What you need to do:
Every line in the entries where "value" is found should be copied.

Dataset items
::::

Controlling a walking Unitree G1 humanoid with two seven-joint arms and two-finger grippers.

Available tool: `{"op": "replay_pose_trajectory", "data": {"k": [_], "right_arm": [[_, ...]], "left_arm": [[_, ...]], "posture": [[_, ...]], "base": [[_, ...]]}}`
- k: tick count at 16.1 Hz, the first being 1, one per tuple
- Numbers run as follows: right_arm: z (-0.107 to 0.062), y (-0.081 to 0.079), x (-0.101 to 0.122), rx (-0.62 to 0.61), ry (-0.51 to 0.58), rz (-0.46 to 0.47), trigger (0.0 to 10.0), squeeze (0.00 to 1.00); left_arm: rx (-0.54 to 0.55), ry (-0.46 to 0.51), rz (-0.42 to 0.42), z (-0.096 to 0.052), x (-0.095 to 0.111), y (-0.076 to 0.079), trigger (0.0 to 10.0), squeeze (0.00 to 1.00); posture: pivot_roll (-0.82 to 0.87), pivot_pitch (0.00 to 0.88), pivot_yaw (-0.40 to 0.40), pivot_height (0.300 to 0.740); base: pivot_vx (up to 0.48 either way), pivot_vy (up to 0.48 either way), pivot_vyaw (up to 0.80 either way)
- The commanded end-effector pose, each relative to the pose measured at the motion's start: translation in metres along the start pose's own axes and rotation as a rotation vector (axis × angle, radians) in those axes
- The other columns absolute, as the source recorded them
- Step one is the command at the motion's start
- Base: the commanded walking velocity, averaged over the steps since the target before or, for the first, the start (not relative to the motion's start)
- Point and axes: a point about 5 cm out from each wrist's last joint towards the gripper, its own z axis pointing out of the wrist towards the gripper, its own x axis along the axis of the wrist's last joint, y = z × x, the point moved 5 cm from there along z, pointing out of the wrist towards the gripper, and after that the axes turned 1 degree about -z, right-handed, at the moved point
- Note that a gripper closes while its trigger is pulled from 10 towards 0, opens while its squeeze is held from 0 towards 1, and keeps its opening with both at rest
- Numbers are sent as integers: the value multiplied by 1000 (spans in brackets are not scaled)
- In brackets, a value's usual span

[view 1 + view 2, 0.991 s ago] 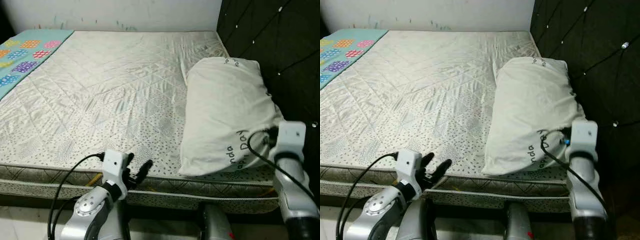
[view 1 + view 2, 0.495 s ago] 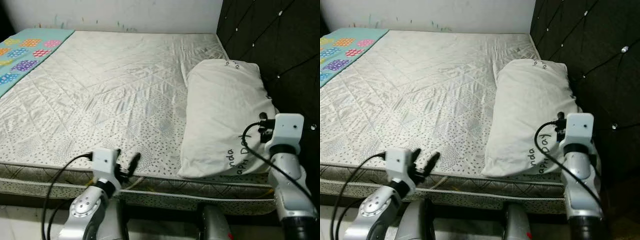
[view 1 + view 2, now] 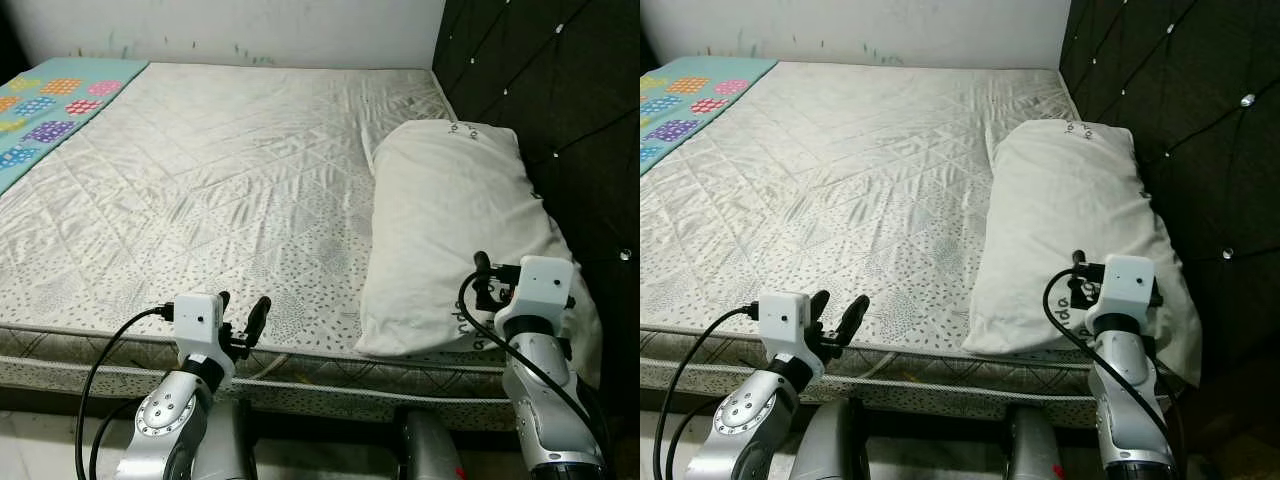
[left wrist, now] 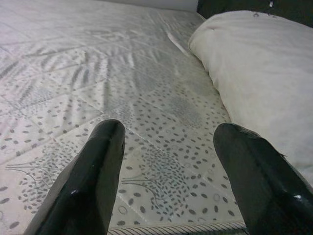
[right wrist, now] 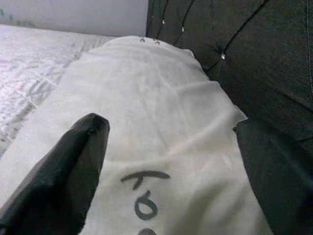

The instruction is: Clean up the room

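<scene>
At lower left, our left gripper hovers at the bed edge, fingers spread and empty. At right, the pillow lies along the headboard, long axis running from lower frame to upper. Our right gripper has let go and drawn back, fingers released: the pillow looks placed.
</scene>
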Motion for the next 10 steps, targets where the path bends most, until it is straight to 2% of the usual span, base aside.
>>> {"op": "replay_pose_trajectory", "data": {"k": [1,5,8,9,10], "right_arm": [[0,-3,7,22,17,16,10000,1000],[-5,-1,-5,39,-26,21,10000,1000],[-7,-9,-10,73,-56,10,10000,1000],[-7,-17,-14,92,-100,9,10000,0],[-6,-20,-15,100,-116,16,10000,0]], "left_arm": [[33,33,23,3,8,-5,10000,0],[79,53,33,2,10,-11,10000,0],[78,56,29,4,9,-9,10000,0],[79,58,27,5,9,-8,10000,0],[80,59,27,5,9,-8,10000,0]], "posture": [[-86,0,1,570],[-89,0,0,570],[-96,0,-2,570],[-100,0,-3,570],[-100,0,-3,570]], "base": [[0,0,0],[0,0,0],[0,0,0],[0,0,0],[0,0,0]]}}
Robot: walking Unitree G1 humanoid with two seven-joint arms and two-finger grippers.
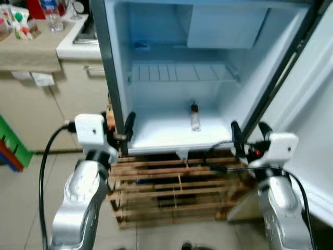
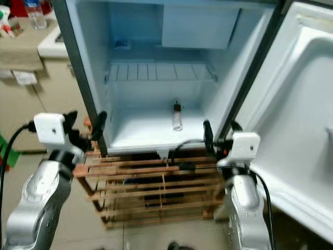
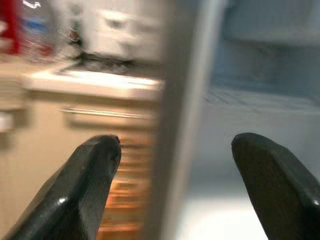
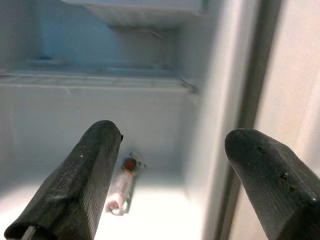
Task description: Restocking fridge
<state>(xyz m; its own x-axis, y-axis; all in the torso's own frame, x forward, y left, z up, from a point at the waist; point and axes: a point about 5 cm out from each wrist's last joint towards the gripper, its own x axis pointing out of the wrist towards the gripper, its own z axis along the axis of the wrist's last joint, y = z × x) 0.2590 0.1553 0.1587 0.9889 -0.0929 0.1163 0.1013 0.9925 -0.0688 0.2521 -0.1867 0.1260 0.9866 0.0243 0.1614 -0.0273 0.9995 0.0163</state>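
Note:
The small fridge (image 1: 156, 31) stands open in front of me, its door (image 2: 296, 120) swung to the right. A small clear bottle (image 1: 195, 117) with a dark cap stands on the fridge floor, and it shows again between the fingers in the right wrist view (image 4: 121, 186). My left gripper (image 1: 118, 124) is open, its fingers on either side of the fridge's left wall edge. My right gripper (image 1: 251, 135) is open at the fridge's lower right corner, holding nothing.
A wire shelf (image 1: 182, 72) crosses the fridge's middle. The fridge rests on a wooden slatted stand (image 1: 171, 187). A counter (image 1: 31, 47) with a water bottle (image 1: 52, 15) and packets lies to the left, cabinets below it.

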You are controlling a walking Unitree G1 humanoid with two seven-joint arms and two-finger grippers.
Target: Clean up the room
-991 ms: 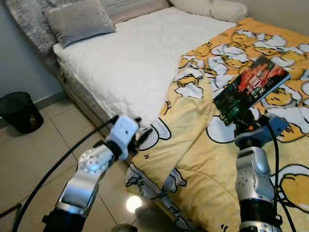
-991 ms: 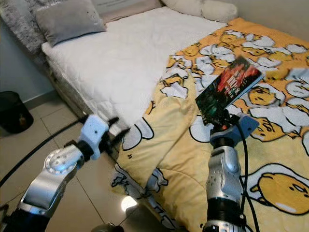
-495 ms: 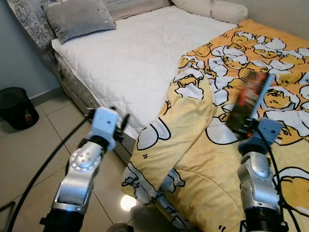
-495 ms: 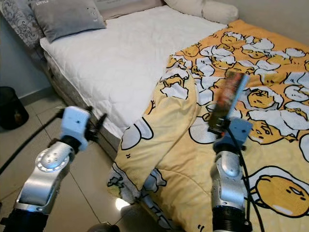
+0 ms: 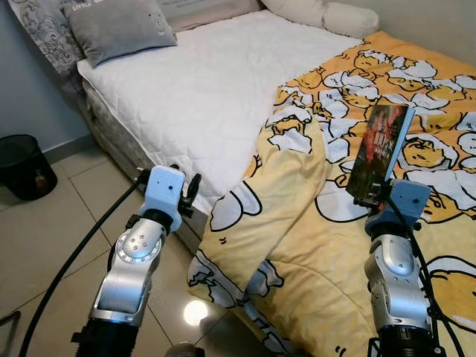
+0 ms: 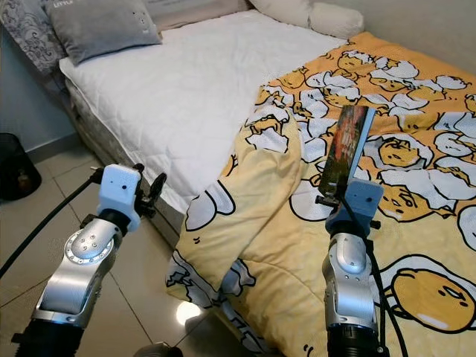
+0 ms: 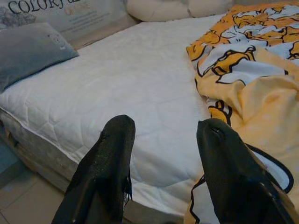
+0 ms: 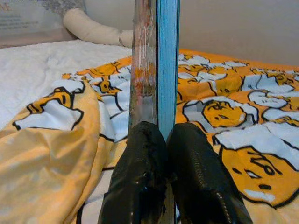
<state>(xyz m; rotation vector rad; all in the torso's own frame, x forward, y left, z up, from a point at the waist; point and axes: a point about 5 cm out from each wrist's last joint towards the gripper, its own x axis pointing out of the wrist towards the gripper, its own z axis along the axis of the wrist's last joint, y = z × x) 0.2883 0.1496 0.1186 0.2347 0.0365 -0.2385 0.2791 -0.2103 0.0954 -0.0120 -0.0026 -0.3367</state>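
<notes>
Left gripper (image 5: 190,195): at my 10 o'clock, fingers (image 7: 110,158) spread apart and empty, poised by the mattress edge
Right gripper (image 8: 161,154): at my 2 o'clock, I see both fingers pinched on the book
Book (image 5: 380,152): held upright above the blanket
Blanket (image 5: 312,223): yellow cartoon print, draped off the bed at 12 o'clock
Mattress (image 5: 216,89): bare white, 11 o'clock
Grey pillow (image 5: 119,28): far, 10 o'clock
Black bin (image 5: 26,167): on the floor, 9 o'clock

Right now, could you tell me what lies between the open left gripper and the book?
In the left eye view, between the left gripper and the book lies the folded yellow blanket on the bed.
</notes>
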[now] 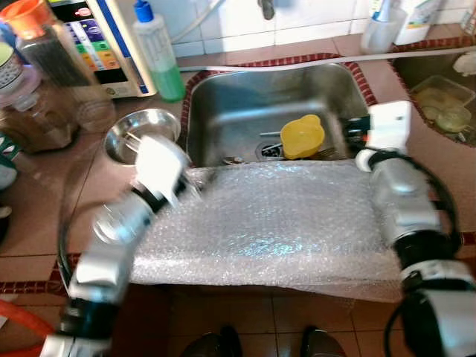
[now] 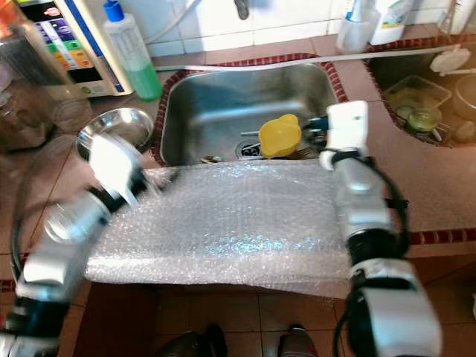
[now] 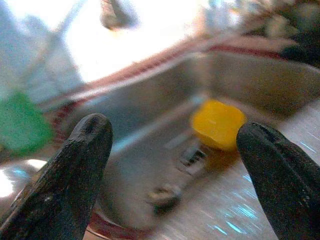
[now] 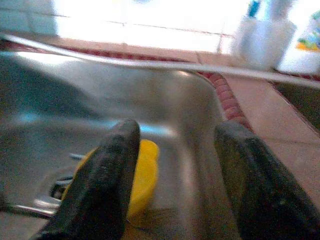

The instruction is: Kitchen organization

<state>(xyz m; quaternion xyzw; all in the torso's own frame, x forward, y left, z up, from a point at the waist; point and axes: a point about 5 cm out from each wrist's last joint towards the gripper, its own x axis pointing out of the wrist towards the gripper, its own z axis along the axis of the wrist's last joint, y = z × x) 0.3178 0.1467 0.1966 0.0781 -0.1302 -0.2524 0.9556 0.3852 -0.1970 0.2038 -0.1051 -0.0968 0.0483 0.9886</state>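
Observation:
A yellow plastic cup (image 1: 302, 137) lies in the steel sink (image 1: 238, 97) near the drain, with a few utensils (image 1: 269, 151) beside it. A sheet of bubble wrap (image 1: 275, 223) covers the sink's front edge and the counter before it. My left gripper (image 3: 175, 130) is open, blurred with motion, and hovers at the wrap's left corner facing the sink. My right gripper (image 4: 175, 135) is open too, held at the sink's right side just above the rim, close to the yellow cup (image 4: 145, 175). Nothing is between either pair of fingers.
A steel bowl (image 1: 141, 134) sits left of the sink, with a green soap bottle (image 1: 160, 52), jars (image 1: 44, 74) and a white appliance (image 1: 104, 37) behind it. A second basin (image 1: 442, 104) with containers lies at the right. A white holder (image 1: 383, 30) stands by the tiled wall.

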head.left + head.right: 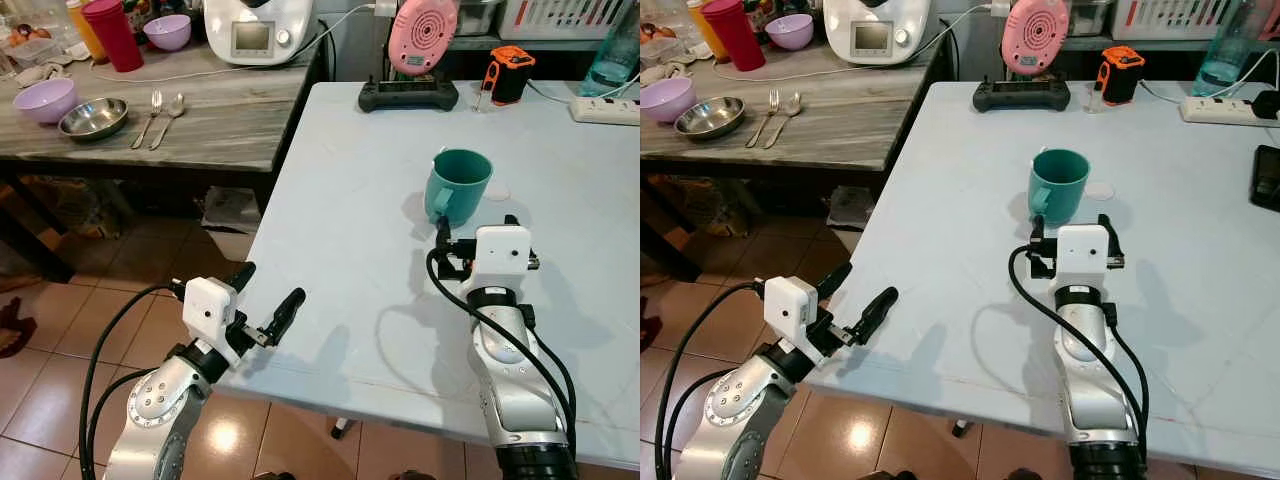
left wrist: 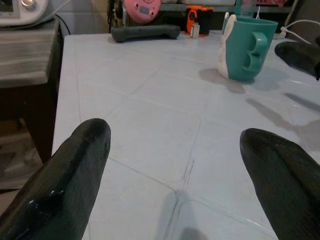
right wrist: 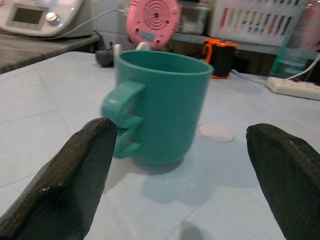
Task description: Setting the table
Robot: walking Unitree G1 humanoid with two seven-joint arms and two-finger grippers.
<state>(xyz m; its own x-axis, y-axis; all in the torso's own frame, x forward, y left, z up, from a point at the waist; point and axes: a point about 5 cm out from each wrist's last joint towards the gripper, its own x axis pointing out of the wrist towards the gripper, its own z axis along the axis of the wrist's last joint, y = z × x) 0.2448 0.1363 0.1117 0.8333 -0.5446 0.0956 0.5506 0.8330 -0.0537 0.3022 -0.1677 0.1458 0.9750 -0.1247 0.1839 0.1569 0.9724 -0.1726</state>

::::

Expected answer:
- Numbers are sent as integers: the value multiplied by 1000 (spans in brackets are not scaled)
- In brackets, a value's usual span

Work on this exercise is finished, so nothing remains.